**Work task:**
Within the data that follows, tally every line containing "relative". Provide only the tally.

═════ Material for this task

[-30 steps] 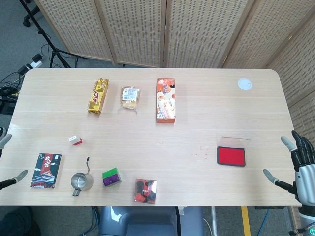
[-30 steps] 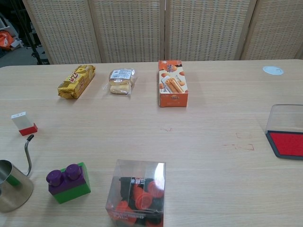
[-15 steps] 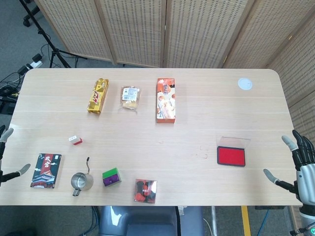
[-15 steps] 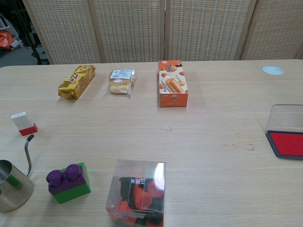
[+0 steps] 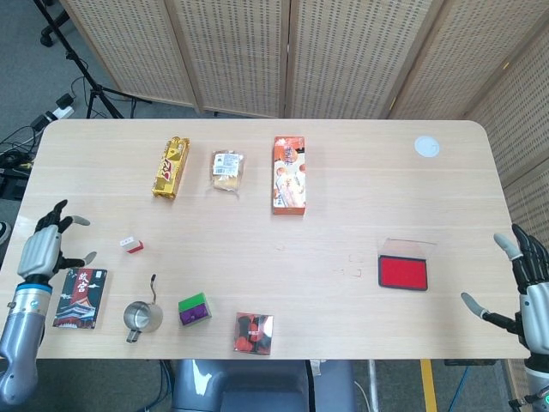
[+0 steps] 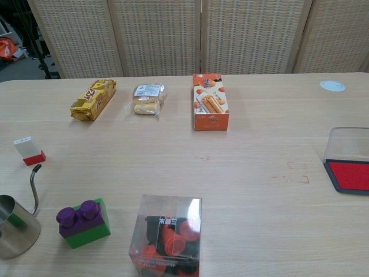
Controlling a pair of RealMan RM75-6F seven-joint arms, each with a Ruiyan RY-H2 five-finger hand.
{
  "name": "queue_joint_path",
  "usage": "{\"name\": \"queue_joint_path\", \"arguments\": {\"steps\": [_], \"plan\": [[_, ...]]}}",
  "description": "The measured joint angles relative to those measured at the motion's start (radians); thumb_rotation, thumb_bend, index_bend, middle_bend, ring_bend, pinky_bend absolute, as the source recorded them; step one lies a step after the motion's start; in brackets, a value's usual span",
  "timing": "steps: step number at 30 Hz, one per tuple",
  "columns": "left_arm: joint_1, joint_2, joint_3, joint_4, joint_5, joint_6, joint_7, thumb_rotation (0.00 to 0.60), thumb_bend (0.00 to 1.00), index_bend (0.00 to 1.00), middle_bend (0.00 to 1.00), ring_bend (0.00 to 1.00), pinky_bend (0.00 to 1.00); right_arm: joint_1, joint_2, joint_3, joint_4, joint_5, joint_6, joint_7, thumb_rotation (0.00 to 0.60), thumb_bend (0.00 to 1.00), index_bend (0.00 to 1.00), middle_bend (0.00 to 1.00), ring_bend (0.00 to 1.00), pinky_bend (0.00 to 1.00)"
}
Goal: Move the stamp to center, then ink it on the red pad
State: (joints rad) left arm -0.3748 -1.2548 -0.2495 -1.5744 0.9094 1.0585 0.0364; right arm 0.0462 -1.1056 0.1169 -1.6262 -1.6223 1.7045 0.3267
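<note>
The stamp (image 5: 131,245) stands upright just right of the left hand (image 5: 47,251), whose empty fingers are spread, while the equally empty, splayed right hand (image 5: 525,287) hangs far beyond the red pad (image 5: 403,272).

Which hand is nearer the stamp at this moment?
Left. The left hand hovers open at the table's left edge, just left of the stamp. The right hand is off the far right edge, beyond the red pad.
</note>
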Motion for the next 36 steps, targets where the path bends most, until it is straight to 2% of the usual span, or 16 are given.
{"name": "queue_joint_path", "arguments": {"steps": [8, 14, 21, 32, 36], "plan": [[-0.121, -0.085, -0.033, 0.033, -0.214, -0.054, 0.193, 0.6, 0.25, 0.47, 0.0, 0.0, 0.0, 0.003, 0.003, -0.001, -0.004, 0.003, -0.01, 0.001, 0.6, 0.0, 0.1, 0.0, 0.0, 0.0], [-0.187, -0.145, -0.041, 0.064, -0.329, -0.051, 0.295, 0.6, 0.25, 0.47, 0.0, 0.0, 0.0, 0.004, 0.008, -0.001, -0.006, 0.008, -0.016, 0.008, 0.6, 0.0, 0.1, 0.0, 0.0, 0.0], [-0.221, -0.206, -0.03, 0.119, -0.393, -0.049, 0.34, 0.6, 0.26, 0.47, 0.0, 0.0, 0.0, 0.005, 0.011, -0.002, -0.007, 0.011, -0.022, 0.016, 0.6, 0.0, 0.1, 0.0, 0.0, 0.0], [-0.232, -0.252, -0.021, 0.203, -0.431, -0.082, 0.333, 0.6, 0.29, 0.52, 0.0, 0.0, 0.0, 0.006, 0.014, 0.0, -0.005, 0.019, -0.028, 0.025, 0.6, 0.0, 0.1, 0.0, 0.0, 0.0], [-0.232, -0.258, -0.018, 0.207, -0.435, -0.077, 0.333, 0.6, 0.34, 0.54, 0.0, 0.0, 0.0, 0.007, 0.014, 0.0, -0.006, 0.02, -0.031, 0.024, 0.6, 0.0, 0.1, 0.0, 0.0, 0.0]]}}
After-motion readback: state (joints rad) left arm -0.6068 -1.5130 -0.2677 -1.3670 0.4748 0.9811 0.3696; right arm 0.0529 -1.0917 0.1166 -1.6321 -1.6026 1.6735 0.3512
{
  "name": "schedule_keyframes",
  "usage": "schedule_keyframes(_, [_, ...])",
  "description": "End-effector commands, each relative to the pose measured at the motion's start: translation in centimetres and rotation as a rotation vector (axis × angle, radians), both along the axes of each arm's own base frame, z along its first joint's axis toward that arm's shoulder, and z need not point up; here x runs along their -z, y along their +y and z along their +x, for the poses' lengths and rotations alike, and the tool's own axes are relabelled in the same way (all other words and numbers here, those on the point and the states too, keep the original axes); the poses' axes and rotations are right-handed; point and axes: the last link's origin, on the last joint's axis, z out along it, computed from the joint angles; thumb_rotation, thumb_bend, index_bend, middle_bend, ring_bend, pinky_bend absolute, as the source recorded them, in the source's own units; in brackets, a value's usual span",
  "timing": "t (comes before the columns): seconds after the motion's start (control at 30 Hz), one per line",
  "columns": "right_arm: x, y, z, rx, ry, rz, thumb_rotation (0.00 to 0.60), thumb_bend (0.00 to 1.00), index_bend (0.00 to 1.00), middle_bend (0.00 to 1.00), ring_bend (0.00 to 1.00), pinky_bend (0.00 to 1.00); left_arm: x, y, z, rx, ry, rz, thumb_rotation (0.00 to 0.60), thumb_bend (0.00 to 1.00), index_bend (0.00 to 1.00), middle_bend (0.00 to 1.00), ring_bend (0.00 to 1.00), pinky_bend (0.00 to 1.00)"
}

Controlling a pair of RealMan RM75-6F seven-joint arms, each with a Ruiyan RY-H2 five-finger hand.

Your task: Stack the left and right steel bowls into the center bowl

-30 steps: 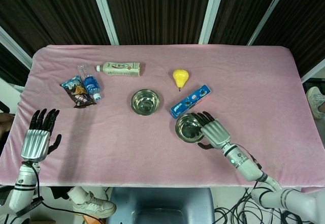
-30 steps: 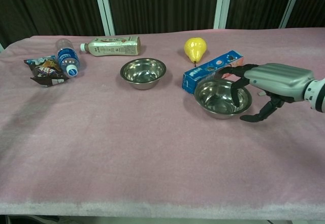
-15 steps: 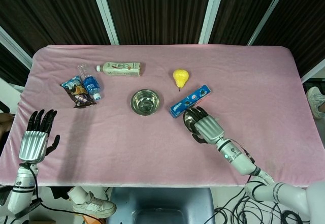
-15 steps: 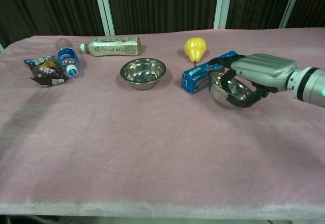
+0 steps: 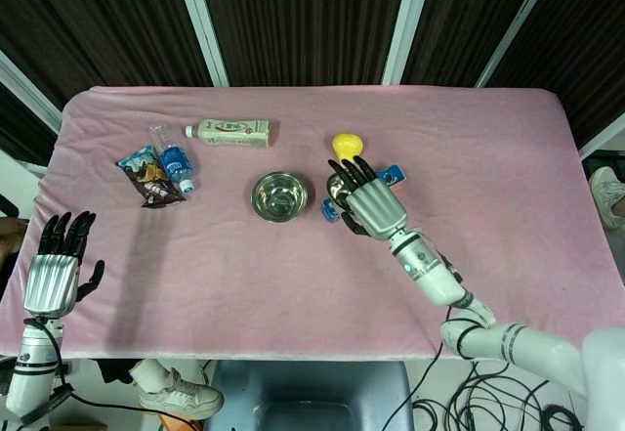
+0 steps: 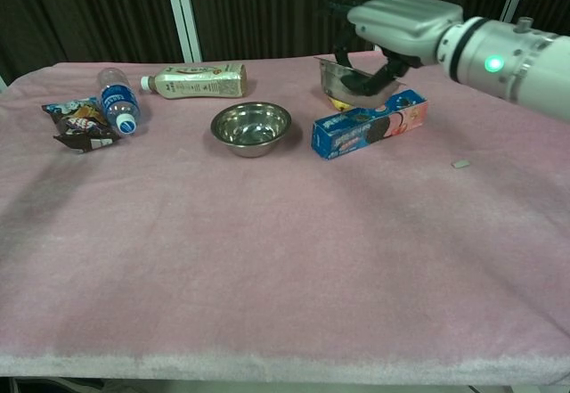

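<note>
Carrying small steel bowl (image 6: 343, 79) in right hand (image 6: 392, 28), fingers hooked over its rim, lifted just right of the center steel bowl (image 6: 251, 126) on pink surface (image 6: 285, 259). Light, rigid, slick; rim pinch suits. Left hand (image 5: 54, 265) empty, fingers spread.

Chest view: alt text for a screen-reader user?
The right hand holds a steel bowl lifted above a blue box, right of the center bowl on a pink table. Bottles and a snack pack lie far left.
</note>
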Motion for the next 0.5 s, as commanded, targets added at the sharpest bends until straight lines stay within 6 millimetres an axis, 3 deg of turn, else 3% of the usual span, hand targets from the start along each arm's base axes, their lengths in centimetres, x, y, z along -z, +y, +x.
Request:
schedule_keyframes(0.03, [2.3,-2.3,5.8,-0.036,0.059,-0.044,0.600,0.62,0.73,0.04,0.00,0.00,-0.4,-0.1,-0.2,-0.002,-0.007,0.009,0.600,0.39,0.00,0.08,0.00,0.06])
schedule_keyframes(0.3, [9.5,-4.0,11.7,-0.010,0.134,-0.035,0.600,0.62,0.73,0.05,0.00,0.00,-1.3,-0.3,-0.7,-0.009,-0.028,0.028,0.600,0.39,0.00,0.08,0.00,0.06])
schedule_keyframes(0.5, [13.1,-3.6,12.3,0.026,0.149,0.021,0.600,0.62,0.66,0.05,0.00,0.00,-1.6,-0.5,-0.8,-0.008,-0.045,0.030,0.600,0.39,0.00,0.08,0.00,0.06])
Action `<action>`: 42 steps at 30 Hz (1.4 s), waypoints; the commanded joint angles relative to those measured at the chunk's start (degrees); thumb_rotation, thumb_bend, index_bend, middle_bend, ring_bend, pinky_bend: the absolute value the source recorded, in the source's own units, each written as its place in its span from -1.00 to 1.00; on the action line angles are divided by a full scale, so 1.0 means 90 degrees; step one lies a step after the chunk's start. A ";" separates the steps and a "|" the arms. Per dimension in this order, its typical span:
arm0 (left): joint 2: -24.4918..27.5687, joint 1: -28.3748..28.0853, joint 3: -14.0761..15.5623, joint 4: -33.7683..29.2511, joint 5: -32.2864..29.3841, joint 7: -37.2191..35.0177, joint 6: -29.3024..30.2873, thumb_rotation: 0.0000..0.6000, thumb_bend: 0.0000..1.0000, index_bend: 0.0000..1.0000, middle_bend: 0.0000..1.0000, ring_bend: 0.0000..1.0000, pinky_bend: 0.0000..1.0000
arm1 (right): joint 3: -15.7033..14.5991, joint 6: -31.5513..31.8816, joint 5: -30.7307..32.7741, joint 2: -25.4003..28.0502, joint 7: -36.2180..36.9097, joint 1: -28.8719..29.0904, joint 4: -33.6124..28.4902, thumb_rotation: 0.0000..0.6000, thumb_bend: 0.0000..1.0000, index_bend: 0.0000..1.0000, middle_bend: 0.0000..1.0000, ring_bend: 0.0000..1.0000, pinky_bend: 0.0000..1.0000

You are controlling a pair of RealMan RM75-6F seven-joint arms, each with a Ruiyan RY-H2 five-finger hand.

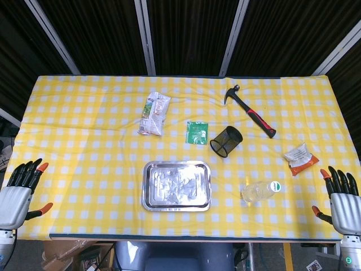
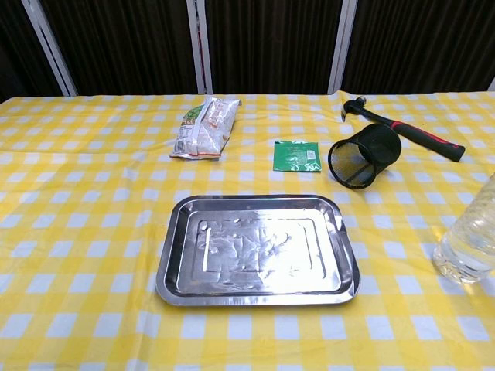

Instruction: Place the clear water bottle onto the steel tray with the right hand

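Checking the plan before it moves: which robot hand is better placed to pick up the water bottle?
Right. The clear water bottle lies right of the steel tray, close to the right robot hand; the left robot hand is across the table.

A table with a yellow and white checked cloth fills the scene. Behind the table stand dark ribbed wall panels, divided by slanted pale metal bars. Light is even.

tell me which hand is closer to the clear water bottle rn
Right. The right hand rests open at the table's near right edge, just right of the clear water bottle. The left hand sits at the far left edge, with the steel tray between it and the bottle.
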 commanded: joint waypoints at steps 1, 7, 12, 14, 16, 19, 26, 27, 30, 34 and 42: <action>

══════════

**Final answer:**
3